The Bishop Lazo Problem

It is always tempting to load new burdens on a strong-backed mule. “Ecclesia supplet” had proved so useful and reliable in so many cases, it is perhaps not surprising to see that in the mind of Bishop Tissier de Mallerais, its elasticity was not yet by any means overstretched. Ten years after his consecration he was to turn to it, as to an old friend, for the solution to a problem of conscience.

In 1998 Fr Pierre-Marie of the Avrillé traditional Dominicans sent Bishop Tissier de Mallerais a copy of the late Dr Rama Coomaraswamy’s work questioning the validity of the new (1968) rite of consecrating bishops. Bishop Tissier replied, “Having read it rapidly, I conclude that there is a doubt about the validity of episcopal consecration conferred according to the Paul VI rite. The “spiritum principalem” of the form introduced by Paul VI is not sufficiently clear in itself and the accessory rites do not determine the signification in a Catholic sense.” (The letter was confidential but has since been made public.)

So far, so good. But the conclusion raised an evident difficulty in that the SSPX was at the time using a Filipino bishop, Salvador Lazo, (recently reconverted to tradition and since deceased) to confer confirmations, and Bishop Lazo had been consecrated in the doubtful new rite. Bishop Tissier addressed this problem head-on: “Regarding Mgr Lazo,” he added to Fr Pierre-Marie, “it would be difficult to explain these things to him; the only solution is not to ask him to confirm or ordain… Mgr Lazo has already done quite a lot of confirmations for us. This is of course valid as the Church supplies (Canon 209), as a simple priest can confirm validly with jurisdiction.” (Emphasis added.)

Let us spell out in full the thinking behind this claim. The ordinary minister of confirmation is the bishop alone. A simple priest cannot validly give confirmation except by papal indult. Bishop Tissier recognises that Bishop Lazo’s consecration is of doubtful validity, in which case he may well in reality be no more than a simple priest. Hence he discreetly orders that Bishop Lazo should no longer be called on to confirm for the SSPX. However he adverts to the problem that Lazo has already done “quite a lot of confirmations” which, if he is not a bishop, would seem at first sight to be invalid. But then he reassuringly invokes his favourite axiom: “Ecclesia supplet”. The Church can give a simple priest the power to confirm. In this case the faithful were in common error, believing Lazo to be a valid bishop, and in common error, the Church supplies jurisdiction that is otherwise deficient. Hence Lazo received the power to confirm validly even if not a bishop. The sigh of relief is almost audible. Perhaps Bishop Lazo could have continued confirming after all, especially since from 1980 to 1988 all SSPX district superiors and seminary directors had been authorised by Archbishop Lefebvre (supplied jurisdiction again) to confirm in the absence of a bishop, and they were not even doubtfully consecrated. Finally, in 2005, under strong pressure from other SSPX sources, Fr. Pierre-Marie announced that the new rite of consecration was valid after all and it may be that Bishop Tissier now shares this conveniently discovered truth.

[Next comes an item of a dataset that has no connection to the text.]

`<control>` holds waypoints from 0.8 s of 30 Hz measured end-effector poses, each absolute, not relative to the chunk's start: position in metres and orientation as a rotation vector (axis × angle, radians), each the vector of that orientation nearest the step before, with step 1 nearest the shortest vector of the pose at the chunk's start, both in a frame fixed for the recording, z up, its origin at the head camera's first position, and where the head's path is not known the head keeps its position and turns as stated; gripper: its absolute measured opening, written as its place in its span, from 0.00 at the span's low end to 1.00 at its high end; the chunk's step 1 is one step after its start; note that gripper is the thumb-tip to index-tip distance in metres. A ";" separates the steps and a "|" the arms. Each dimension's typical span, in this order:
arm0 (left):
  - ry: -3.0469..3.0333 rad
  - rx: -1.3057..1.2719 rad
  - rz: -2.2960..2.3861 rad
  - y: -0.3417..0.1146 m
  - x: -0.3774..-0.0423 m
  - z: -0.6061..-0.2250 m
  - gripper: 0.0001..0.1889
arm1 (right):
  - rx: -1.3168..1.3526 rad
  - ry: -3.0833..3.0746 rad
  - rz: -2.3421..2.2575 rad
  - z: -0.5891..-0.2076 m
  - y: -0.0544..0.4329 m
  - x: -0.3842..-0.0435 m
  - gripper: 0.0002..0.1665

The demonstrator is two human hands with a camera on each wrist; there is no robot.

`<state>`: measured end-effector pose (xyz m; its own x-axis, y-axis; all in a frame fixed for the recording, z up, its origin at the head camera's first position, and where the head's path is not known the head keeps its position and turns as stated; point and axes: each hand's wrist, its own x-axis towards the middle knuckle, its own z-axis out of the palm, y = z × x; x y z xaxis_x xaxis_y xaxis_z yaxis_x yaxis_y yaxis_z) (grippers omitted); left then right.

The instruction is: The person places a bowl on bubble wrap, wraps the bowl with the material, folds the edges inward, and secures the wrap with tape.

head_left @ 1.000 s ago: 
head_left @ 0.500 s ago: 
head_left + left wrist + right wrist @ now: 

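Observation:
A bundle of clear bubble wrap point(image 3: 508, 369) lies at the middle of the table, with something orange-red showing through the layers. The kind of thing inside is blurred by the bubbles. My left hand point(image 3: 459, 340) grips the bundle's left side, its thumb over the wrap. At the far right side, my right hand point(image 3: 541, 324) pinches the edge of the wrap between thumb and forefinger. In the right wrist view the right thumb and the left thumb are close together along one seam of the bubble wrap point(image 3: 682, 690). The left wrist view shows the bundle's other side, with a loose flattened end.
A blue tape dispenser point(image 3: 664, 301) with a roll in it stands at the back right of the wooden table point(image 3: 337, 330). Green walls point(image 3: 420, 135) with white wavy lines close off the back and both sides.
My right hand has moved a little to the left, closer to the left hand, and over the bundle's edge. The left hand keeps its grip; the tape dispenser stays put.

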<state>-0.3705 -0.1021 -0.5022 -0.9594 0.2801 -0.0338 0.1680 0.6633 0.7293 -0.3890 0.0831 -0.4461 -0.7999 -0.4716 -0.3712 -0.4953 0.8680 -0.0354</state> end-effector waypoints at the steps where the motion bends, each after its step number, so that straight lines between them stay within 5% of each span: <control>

The Stephen Heiner Interview

It will be agreed that supplied jurisdiction had loomed large in the life of Bishop Tissier. But more was still to come. Is it possible to become hooked on a canonical axiom like an addict on his hootch? If so, one might suspect the bishop of having become so far reliant upon supplied jurisdiction as to have no other instinct than to reach for a large dose whenever he finds reality uncomfortable. It is a disagreeable suspicion to entertain, but it is surely unavoidable on contemplating the interview between Remnant correspondent Stephen Heiner and Bishop Tissier de Mallerais which took place in California on April 21 2006.

In this fascinating interview we see Bishop Tissier take the initiative from an over-cautious interviewer in order to insist publicly that Josef Ratzinger has “professed heresies” and “has never retracted his errors”; that he “published a book full of heresies” especially “the negation of the dogma of the Redemption”; that these errors are not merely “suspicious…or savouring of heresy” but “completely clear”; that he has also taught “many other heresies” and indeed “has put up doubts regarding the divinity of Christ, regarding the dogma of the Incarnation”. Moreover, he “interpret[s] existing doctrines in new lights…According to the new philosophy, the idealist philosophy of Kant.”

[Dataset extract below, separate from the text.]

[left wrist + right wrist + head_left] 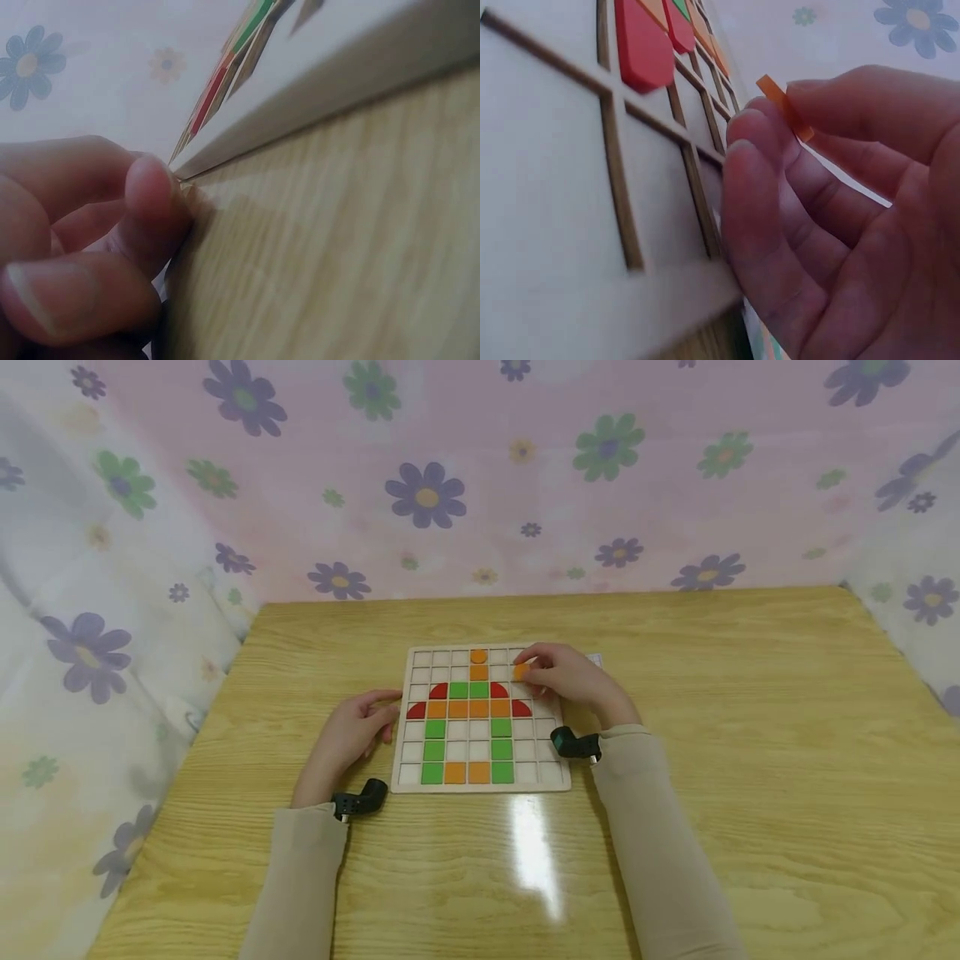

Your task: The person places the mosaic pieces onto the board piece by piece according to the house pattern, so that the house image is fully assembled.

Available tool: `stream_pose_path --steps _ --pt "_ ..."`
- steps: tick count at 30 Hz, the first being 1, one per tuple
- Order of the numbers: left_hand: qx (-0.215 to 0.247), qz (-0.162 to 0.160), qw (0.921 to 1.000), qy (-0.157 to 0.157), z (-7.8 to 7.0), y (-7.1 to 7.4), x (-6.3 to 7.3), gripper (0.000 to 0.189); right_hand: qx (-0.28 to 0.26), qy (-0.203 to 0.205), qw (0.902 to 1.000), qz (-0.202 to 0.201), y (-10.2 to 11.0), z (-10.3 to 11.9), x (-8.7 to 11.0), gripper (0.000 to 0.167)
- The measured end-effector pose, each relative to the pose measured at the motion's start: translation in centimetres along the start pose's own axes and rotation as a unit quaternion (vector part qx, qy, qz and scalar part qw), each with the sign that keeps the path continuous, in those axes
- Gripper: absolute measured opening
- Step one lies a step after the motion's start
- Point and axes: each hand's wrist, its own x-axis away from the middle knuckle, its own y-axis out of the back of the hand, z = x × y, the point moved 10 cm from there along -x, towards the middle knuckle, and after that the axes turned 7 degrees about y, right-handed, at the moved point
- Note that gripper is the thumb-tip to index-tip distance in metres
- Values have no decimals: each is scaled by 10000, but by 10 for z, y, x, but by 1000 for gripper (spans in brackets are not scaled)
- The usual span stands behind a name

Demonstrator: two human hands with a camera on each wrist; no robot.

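Observation:
A light wooden grid board [551, 773] lies flat on the table. Green square tiles [433, 750], orange square tiles [457, 709], red curved pieces [521, 708] and an orange round piece [478, 657] fill some of its cells. Between thumb and fingers, my right hand [567, 677] pinches an orange tile [784, 109] over the board's upper right part. At the left edge of the board, my left hand [351, 732] rests with loosely bent fingers. Its fingertips [154, 187] reach the board's side; whether they press it, I cannot tell.
A wood-grain table [750, 735] extends around the board on all sides. Partly hidden behind the right hand, a pale printed sheet [596, 659] pokes out past the board. Flowered cloth [480, 485] hangs at the back and sides. Black cameras sit on both wrists.

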Motion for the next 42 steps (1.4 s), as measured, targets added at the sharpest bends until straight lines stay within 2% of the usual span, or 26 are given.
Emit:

It is impossible not to applaud this frank assessment, and impossible not to join the interviewer in raising the obvious question: “These are very strong words, my lord, but yet, the Society is not sedevacantist…”

At this, the purple-clad interviewee moves abruptly into reverse gear with an almost hysterical “No, no, no, no. He is the Pope.” Then, sensing that some semblance of argument is needed to back up the bluster, he blurts out:

Ecclesia supplet. The Church supplies. It is even in the Code of Canon Law: ‘in case of doubt, the Church supplies the executive power.’ He is the Pope. Ecclesia supplet.”

Ah yes, a friend in need is a friend indeed.

But what on earth does the bishop mean? If he had argued that Ratzinger’s heresies were perhaps unconscious and not pertinacious, we should at least have understood him. If he had opted for the grudgingly tolerated doctrine of Cajetan and Suarez that a known heretic can still be pope, we should salute an opponent showing all the more courage in selecting such a rusty weapon. If he had diverted the subject onto the difficulties allegedly entailed by the sedevacantist thesis, we should have recognised the evasive debating technique. If he had appealed to da Silveira’s thesis whereby a heretical pope’s jurisdiction is “maintained” (not supplied) until the heresy becomes sufficiently notorious, whe should have been able to discuss the question of notoriety. But none of these applies. To all appearances Bishop Tissier is acknowledging that Ratzinger’s doctrinal aberrations are as such incompatible with the detention of papal jurisdiction, but then appealing to “Ecclesia supplet” to make him pope despite his ineligibility. It is not just case-by-case jurisdiction supplied to make certain acts valid, but the supply of the entire “executive power” of the papacy (the quotation, revealingly, is from the new 1983 Code of Canon Law, which the Society in principle rejects). If the Church is supplying Josef Ratzinger in an extraordinary manner with the papal executive power, this can only mean that he does not possess that power in the normal way that real popes possess it – through the valid election of an eligible subject.

Back to Reality

Thank you, Bishop Tissier de Mallerais, for your admission that Josef Ratzinger is a notorious heresy-monger whose diabolical false philosophy perverts even those dogmas he pretends still to believe. And thank you for admitting that he is not in ordinary possession of the papacy and must therefore receive his “executive power” by virtue of an extraordinary supply. Do not think us ungrateful, Bishop, if we now very briefly turn a critical spotlight on your trusty axiom: “the Church supplies”: a principle that has such importance for you is surely worthy of examination.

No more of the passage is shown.